Knox. The fourth prisoner. African American. Bright. Articulate. Cooperative.
Time to choose.
I immediately eliminated Means from consideration. His profound mental illness and subsequent brain surgery made him an unsuitable test subject.
Wade was in good physical shape. He was lucid, apparently mentally unimpaired. However, his arms showed signs of long-term intravenous drug use: scaring and collapsed veins. Again, the neurological implications of this drug habit removed him from consideration. A dependence on heroin or methamphetamine would render him an atypical test subject.

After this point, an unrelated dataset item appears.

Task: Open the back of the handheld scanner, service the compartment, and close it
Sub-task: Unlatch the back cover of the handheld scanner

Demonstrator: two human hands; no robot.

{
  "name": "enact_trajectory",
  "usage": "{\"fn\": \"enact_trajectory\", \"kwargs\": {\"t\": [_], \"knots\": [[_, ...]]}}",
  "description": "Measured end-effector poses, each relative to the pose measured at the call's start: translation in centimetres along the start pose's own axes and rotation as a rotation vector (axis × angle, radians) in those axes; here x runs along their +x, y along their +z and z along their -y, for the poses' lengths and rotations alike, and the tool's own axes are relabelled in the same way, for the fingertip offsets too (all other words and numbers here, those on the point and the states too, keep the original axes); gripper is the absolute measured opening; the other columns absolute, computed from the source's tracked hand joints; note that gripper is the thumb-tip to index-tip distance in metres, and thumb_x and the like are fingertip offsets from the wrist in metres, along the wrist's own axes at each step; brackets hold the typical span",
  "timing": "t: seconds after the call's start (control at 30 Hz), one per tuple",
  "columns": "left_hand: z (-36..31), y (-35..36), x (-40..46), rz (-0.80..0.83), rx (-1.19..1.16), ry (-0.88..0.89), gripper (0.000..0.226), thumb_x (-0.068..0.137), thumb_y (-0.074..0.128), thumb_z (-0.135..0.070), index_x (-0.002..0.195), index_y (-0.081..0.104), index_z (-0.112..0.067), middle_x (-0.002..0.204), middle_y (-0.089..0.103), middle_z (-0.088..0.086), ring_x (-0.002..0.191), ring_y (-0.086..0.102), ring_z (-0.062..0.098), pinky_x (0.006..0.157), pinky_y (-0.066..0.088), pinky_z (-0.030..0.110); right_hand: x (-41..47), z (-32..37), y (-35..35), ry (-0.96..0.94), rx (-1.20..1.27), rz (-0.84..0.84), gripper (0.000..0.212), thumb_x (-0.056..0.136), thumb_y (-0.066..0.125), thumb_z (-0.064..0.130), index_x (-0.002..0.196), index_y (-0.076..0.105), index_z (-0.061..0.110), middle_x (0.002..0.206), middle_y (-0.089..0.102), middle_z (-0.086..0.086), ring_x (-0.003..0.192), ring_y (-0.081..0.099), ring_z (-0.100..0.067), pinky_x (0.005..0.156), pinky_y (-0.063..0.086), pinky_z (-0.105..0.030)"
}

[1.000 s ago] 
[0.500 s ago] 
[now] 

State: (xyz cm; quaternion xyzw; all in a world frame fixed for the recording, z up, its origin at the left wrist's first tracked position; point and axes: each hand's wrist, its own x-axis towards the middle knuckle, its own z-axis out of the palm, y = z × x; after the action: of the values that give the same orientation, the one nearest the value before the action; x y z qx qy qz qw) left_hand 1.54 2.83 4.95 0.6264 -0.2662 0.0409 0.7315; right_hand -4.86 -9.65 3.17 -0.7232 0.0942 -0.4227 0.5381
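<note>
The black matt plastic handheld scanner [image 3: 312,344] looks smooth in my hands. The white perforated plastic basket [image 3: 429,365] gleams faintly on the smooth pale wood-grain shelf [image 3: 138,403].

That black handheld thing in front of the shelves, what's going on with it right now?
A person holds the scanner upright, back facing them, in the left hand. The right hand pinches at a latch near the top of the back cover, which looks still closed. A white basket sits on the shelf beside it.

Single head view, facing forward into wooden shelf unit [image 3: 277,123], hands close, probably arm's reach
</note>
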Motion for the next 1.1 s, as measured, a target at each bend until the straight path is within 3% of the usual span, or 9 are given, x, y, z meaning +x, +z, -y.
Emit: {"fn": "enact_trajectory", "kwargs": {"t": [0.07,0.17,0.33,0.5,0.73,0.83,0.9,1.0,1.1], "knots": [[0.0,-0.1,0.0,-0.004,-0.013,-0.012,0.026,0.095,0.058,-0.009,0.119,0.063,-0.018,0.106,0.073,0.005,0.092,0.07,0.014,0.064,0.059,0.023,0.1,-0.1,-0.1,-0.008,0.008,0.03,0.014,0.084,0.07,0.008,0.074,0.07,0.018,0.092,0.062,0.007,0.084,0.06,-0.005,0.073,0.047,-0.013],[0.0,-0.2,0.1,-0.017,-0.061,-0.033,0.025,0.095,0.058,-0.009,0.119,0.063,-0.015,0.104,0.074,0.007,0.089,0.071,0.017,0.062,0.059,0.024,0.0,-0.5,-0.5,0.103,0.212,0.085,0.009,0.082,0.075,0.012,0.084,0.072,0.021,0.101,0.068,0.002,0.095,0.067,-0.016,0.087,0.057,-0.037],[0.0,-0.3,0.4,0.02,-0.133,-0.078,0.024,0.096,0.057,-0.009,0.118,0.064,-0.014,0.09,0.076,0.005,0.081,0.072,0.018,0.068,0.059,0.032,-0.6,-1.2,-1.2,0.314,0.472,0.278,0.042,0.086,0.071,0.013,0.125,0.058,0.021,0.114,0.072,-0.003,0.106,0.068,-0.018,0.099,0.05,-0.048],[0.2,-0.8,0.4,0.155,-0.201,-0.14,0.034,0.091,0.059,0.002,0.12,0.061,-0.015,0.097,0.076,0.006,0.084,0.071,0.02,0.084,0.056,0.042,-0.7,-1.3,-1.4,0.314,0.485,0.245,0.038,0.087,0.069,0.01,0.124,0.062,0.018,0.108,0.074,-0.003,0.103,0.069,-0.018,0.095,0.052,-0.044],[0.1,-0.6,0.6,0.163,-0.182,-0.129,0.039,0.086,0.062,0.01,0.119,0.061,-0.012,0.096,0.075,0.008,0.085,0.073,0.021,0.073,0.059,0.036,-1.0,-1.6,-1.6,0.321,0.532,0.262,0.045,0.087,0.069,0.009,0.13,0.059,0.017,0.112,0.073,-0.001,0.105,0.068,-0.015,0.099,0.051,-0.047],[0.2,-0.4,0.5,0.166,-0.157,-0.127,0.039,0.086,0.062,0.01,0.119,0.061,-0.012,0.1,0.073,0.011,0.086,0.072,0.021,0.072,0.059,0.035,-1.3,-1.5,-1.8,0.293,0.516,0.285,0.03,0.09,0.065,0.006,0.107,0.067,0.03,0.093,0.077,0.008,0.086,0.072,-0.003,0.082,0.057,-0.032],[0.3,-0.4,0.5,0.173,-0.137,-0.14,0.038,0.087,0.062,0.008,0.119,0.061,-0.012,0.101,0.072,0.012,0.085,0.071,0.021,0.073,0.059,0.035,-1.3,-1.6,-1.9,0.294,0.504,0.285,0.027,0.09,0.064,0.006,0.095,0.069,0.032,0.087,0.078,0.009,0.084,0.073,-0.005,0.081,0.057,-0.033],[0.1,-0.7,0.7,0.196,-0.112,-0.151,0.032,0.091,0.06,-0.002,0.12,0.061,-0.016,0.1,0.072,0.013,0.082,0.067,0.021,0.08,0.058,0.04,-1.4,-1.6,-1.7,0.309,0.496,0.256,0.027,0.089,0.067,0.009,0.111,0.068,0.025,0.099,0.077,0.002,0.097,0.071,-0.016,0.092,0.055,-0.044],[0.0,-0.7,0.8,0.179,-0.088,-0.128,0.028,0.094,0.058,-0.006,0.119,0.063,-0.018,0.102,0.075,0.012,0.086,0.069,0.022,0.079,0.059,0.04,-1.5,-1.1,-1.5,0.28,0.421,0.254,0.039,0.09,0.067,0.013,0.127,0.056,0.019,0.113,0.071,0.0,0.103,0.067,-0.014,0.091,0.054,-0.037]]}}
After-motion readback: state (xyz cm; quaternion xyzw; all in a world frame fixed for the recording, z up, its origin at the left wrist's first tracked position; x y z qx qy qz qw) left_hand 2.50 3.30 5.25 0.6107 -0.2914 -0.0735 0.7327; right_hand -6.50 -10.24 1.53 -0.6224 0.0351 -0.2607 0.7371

Knox and Lupe. Both fit. Both young.
One of them would have to die.
The prisoners were held on the station platform. We had no cells, no containment facilities. Moxon, the orderly charged with guarding the convicts, had drawn chalk squares on the ticket hall floor. The prisoners were confined within the chalk squares. They could sit, lie or pace within the boundaries of their imaginary cell. They could eat from paper plates. They could urinate and defecate in a plastic bucket. They could wash from a basin. But if they stepped beyond the chalk, they would be shot.
I spoke to Lupe first.
I sat cross-legged on the ticket hall floor. She knelt and faced me, the chalk perimeter of her cell between us. She drew a blanket around her shoulders like a shawl.
I’m not sure why Lupe had been sent to Bellevue for psych evaluation. The patient files we rescued from the hospital contained basic medical information. Dosage charts and X-rays. We had no charge sheets or prison documentation. Moxon told me tattoo tears were an emblem of gang-sanctioned assassination. Each tear represented a kill.